While I loved several teachers for different qualities, I liked Mr. D. because he was thorough not only in providing facts about history but explaining why they were important. We just didn't talk about the Depression in broad strokes, for example. We covered it in extreme detail. He made sure he provided us all of the major issues, remedies and effectiveness of the strategies FDR used in trying to pull the United States out of the Depression.

He didn't pull many punches either when he taught history. As another example during the same period of time, he explained how FDR maneuvered Japan into wanting to attack the United States. Since that time, history has borne out that we were aware of an attack on Pearl Harbor hours before it occurred, but for the sake of protecting the secret that we have broken the Japanese PURPLE code, the base was bombed.

His notes on American History were so thorough, I was able to use them to study in college for my history courses. That is an unusual feat to say the least. I also think I was not the only one who took his notes on to college.

I was deeply saddened when he passed away much too soon. I grew up with his family in our church. I knew Mr. D as a personal mentor and friend and not just my 11th grade history teacher. He was a man of deep faith also and he was a great preacher, sometimes controversial but not in a bad way. He believed in God and was definitely devoted to his family, his church and his students.

Over the years, I often wondered what it would have been like to hear his opinions on what is going on today in our country. Now that I'm older and understand the importance of history, I think we may have been able to have some interesting conversations. I thought about him a bit the past day or so especially when I saw a news story on FOX News about North Carolina contemplating the elimination of American history being taught in schools prior to 1877.

If this goes through, North Carolina will begin teaching history at the administration of Rutherford B. Hayes. Do you remember this President? He was the one before James Garfield and after Ulysses S. Grant.
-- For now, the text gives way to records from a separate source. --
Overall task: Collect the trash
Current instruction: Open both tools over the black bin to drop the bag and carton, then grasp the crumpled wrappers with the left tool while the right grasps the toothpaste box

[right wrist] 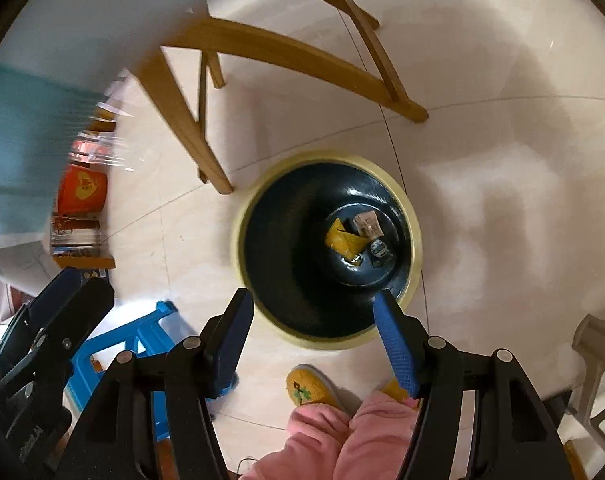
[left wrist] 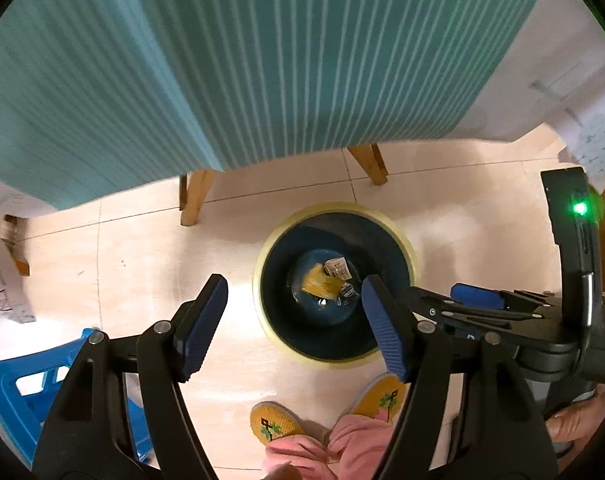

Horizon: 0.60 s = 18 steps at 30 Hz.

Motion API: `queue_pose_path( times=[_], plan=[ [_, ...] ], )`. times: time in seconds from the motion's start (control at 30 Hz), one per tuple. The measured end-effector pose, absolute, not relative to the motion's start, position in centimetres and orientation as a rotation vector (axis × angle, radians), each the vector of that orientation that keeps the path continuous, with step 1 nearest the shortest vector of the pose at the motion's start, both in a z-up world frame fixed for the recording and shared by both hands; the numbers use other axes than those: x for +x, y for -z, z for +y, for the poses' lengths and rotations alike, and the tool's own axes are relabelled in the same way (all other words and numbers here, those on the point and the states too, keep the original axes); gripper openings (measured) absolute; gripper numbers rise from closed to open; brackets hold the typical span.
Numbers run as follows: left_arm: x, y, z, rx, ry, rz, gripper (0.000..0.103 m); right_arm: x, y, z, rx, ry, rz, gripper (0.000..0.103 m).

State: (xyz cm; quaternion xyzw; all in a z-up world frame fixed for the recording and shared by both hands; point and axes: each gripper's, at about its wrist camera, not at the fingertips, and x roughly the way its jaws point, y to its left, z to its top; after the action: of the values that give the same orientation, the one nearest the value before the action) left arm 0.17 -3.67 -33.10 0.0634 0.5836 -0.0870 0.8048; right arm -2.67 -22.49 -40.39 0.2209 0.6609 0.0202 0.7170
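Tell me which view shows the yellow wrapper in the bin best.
The right wrist view: the yellow wrapper lies unobstructed and sharper at the bottom of the bin. In the left wrist view the wrapper appears smaller and blurrier.

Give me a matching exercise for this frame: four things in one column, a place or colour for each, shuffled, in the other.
Things:
1. trash bin
2. yellow wrapper
3. plastic stool
4. tablecloth

Descriptions:
A. teal with pale stripes
B. lying at the bin's bottom
C. dark inside, pale yellow rim
D. blue, on the floor

Pairs: 1-C, 2-B, 3-D, 4-A
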Motion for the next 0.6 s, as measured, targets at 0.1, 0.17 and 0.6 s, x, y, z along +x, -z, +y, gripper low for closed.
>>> queue_pose_path(
  times=[0.1, 0.17, 0.6],
  plan=[
    [-0.7, 30.3, -3.2, 0.124, 0.188, 1.239, 0.067, -3.3, 37.2, -22.1, 0.492, -0.054, 1.443, 0.064],
    [-1.2, 28.1, -2.9, 0.114, 0.193, 1.236, 0.067, -3.6, 35.2, -21.8, 0.491, -0.057, 1.431, 0.064],
    [-4.3, 12.3, 0.8, 0.093, 0.203, 1.188, 0.065, -7.0, 15.9, -18.8, 0.468, -0.084, 1.246, 0.064]
  ],
)
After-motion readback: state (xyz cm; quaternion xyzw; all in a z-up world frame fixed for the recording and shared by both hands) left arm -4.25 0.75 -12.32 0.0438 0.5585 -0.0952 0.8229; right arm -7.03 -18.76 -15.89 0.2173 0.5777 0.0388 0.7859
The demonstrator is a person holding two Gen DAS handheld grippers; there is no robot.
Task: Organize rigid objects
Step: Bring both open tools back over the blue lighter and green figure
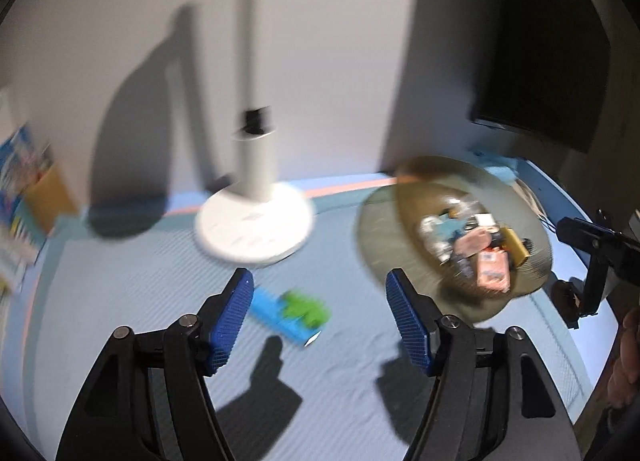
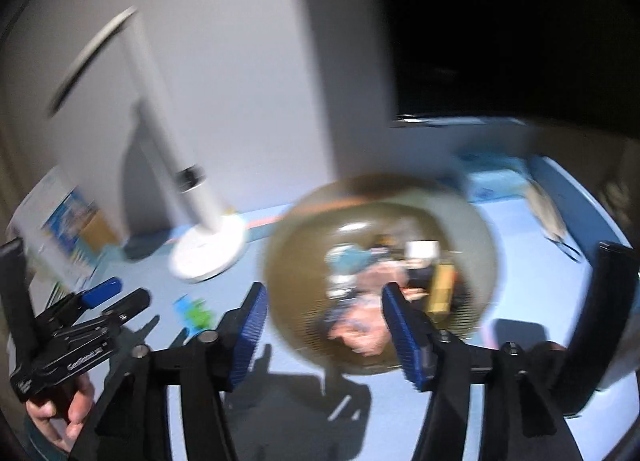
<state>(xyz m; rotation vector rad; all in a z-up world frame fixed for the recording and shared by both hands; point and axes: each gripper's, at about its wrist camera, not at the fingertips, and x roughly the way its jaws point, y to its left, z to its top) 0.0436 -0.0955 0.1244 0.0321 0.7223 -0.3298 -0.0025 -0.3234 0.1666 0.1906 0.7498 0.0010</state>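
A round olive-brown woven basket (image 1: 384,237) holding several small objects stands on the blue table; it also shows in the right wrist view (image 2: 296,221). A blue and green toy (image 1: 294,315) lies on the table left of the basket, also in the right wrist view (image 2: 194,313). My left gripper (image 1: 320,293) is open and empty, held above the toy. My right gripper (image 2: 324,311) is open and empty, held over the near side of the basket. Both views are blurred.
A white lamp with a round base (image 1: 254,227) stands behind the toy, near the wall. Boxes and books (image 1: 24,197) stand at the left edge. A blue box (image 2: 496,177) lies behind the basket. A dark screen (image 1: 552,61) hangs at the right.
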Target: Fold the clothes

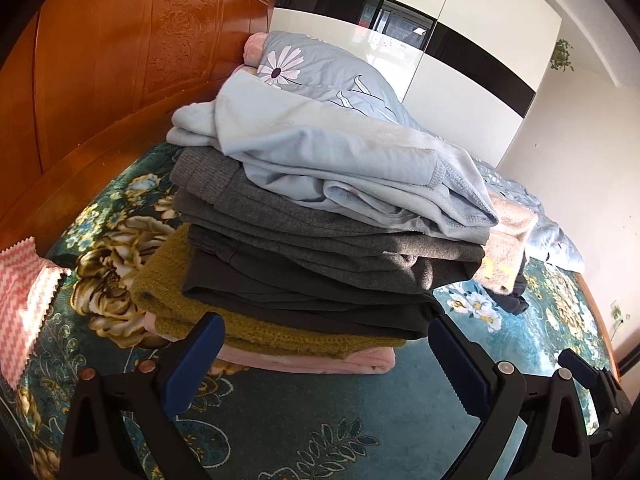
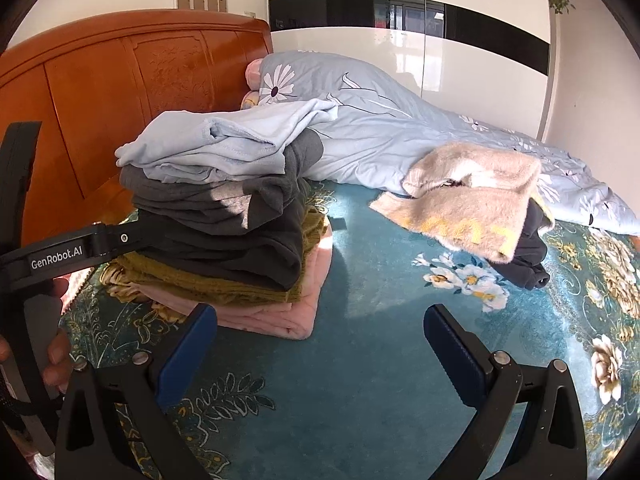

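Note:
A stack of folded clothes (image 1: pixel 312 240) rises on the bed: a light blue garment (image 1: pixel 332 160) on top, grey and dark pieces under it, a mustard knit (image 1: pixel 176 304), and a pink piece (image 1: pixel 320 360) at the bottom. My left gripper (image 1: pixel 326 332) stands open just before the stack, with nothing between its fingers. In the right wrist view the same stack (image 2: pixel 232 232) sits left of centre. My right gripper (image 2: pixel 320 320) is open and empty over the teal bedspread. A fluffy beige garment (image 2: pixel 472 196) lies unfolded at the right, on top of a dark garment (image 2: pixel 524 260).
A wooden headboard (image 1: pixel 120 92) stands at the left. A blue floral quilt (image 2: pixel 400 136) is bunched along the far side of the bed. A pink-and-white cloth (image 1: pixel 20 312) lies at the left edge. White wardrobe doors (image 2: pixel 440 60) stand behind. A hand (image 2: pixel 56 352) holds the left gripper's body (image 2: pixel 60 256).

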A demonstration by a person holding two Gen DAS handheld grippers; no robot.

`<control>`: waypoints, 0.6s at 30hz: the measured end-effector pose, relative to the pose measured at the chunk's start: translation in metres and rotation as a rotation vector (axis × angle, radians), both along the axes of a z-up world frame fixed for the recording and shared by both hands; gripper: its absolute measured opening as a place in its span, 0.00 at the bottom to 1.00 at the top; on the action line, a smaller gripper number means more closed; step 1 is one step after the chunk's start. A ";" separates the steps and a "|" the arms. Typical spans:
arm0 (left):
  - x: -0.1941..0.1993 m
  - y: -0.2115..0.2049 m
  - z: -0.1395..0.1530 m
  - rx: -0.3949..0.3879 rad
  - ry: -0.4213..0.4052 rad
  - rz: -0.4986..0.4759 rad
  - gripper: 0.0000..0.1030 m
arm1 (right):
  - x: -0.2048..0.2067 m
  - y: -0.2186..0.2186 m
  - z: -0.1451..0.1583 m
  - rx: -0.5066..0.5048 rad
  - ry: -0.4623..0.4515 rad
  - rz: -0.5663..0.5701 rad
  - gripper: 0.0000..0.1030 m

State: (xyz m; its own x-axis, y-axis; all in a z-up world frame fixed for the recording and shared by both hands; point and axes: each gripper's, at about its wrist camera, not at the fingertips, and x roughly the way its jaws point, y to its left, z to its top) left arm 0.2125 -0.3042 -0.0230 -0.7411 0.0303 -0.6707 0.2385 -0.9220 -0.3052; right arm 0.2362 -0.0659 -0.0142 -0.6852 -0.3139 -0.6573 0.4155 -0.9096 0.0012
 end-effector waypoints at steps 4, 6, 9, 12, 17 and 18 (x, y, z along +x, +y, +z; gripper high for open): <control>0.000 0.002 -0.002 -0.031 -0.009 0.006 1.00 | 0.006 -0.001 0.004 0.014 0.024 0.003 1.00; 0.000 0.004 -0.001 -0.066 -0.005 0.021 1.00 | 0.008 0.001 0.007 0.016 0.041 0.003 1.00; -0.003 0.008 0.003 -0.098 0.007 0.047 1.00 | 0.011 0.009 0.012 0.006 0.055 -0.011 1.00; -0.006 0.013 0.009 -0.115 0.006 0.065 1.00 | 0.010 0.022 0.013 -0.017 0.059 -0.045 1.00; -0.007 0.030 0.015 -0.223 0.020 0.085 1.00 | 0.001 0.043 0.007 -0.038 0.056 -0.082 1.00; -0.006 0.033 0.014 -0.244 0.027 0.093 1.00 | 0.001 0.047 0.005 -0.042 0.053 -0.081 1.00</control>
State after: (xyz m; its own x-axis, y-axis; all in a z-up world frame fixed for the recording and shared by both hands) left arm 0.2069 -0.2711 -0.0088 -0.7507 -0.1986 -0.6301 0.3201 -0.9437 -0.0840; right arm 0.2375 -0.0187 -0.0092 -0.7429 -0.2825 -0.6068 0.3412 -0.9398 0.0198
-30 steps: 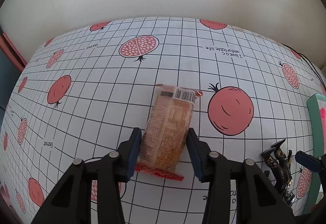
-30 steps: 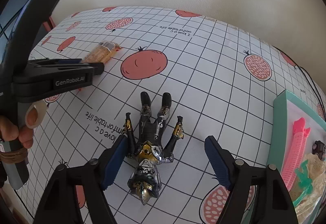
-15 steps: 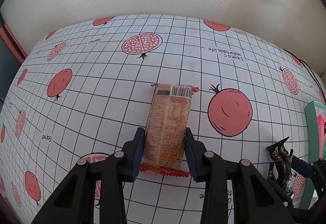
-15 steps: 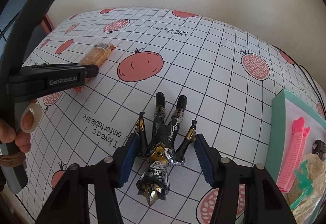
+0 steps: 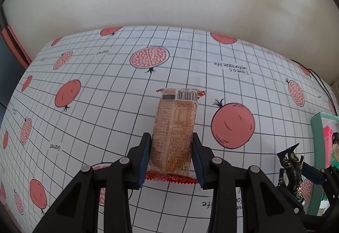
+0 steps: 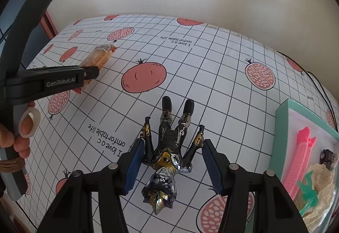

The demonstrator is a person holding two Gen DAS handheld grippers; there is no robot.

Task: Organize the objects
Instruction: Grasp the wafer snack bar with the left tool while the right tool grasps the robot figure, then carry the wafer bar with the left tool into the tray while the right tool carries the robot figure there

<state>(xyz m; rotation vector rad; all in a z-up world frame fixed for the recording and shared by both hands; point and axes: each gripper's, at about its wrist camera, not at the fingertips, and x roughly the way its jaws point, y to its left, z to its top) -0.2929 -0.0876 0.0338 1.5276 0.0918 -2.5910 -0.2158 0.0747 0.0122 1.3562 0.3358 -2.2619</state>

Upon reviewing history, one finds he is the 19th century equivalent in some ways to President George W. Bush. His election was mired in controversy having lost the popular vote to Samuel Tilden and with 20 electoral votes contested a commission was formed from Senators, Representatives and Justices to decide the election as the electoral college was not able to award those votes. Hayes won through pure party politics.

He went on to end Reconstruction, encourage the Jim Crow laws through inaction and tried to build the Panama Canal without much success. He was quite controversial in his day and only through cutting a deal with Southern legislators was he able to become President in the first place.

While every President is important in his own special way, I think it's a crime against students to not teach them about the foundations of this country. North Carolina's reasoning is that they can focus more on modern history. By eliminating the origins of our country, how can anyone possibly grasp the importance of our fundamental rights and freedoms? What a troubling idea!

What good does teaching modern history do for students who don't know why the Senate and the House are structured they way they are? And eliminating the bloodiest war in American History which cost the South deeply both in its rights as sovereign states as well as lives and property? That is a real crime. The Civil War is probably the biggest event since the American Revolution and both should be studied in detail by students who are taught by open and honest teachers. There are so many lessons to be learned in both of those conflicts you could probably fill a school year just on those two periods, but to not mention them at all in a grade or high school curriculum is absurd.

History is important because scholars of history can see what will be in the future by studying what was in the past. There is nothing new on this planet in terms of history. Human nature is doomed to repeat itself over and over again. While the technology may improve, humanity still cycles repeatedly. Understanding history is vital to learning wisdom, and wisdom is what protects us from self-destructing.

I can only hope that North Carolina sincerely understands the disservice it will do to its students with such a preposterous action before it is too late.